§ **Recorded information**:
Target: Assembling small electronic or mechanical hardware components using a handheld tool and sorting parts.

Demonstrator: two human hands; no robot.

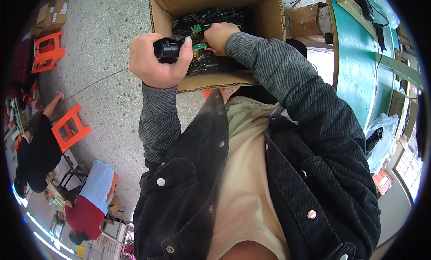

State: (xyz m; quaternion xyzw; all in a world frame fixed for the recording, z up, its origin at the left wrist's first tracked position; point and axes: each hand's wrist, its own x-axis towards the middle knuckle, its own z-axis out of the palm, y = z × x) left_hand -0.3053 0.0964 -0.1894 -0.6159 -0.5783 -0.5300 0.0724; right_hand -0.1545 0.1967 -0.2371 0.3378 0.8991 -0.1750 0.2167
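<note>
My left hand [155, 65] is closed around a black rounded plastic housing [167, 49], held over the left edge of an open cardboard box [160, 17]. Beside the housing, a small green circuit board [200, 46] with thin wires shows. Inside the box, my right hand [221, 36] has its fingers curled and pressed together near that board. Whatever lies between those fingertips is hidden. Several black plastic parts with wires [213, 65] lie under and around both hands in the box. Another green board [196, 28] sits among them at the far left.
A green-topped workbench [354, 58] stands on the right, with cables and a clear plastic bag [381, 139] by it. A brown carton [310, 22] sits between bench and box. Orange stools [72, 127] and seated people [87, 215] are at the left.
</note>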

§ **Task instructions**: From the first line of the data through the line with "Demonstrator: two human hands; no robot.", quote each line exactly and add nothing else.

§ **Exercise solution**:
Target: Assembling small electronic or mechanical hardware components using a handheld tool and sorting parts.

Demonstrator: two human hands; no robot.

Work on this exercise is now complete.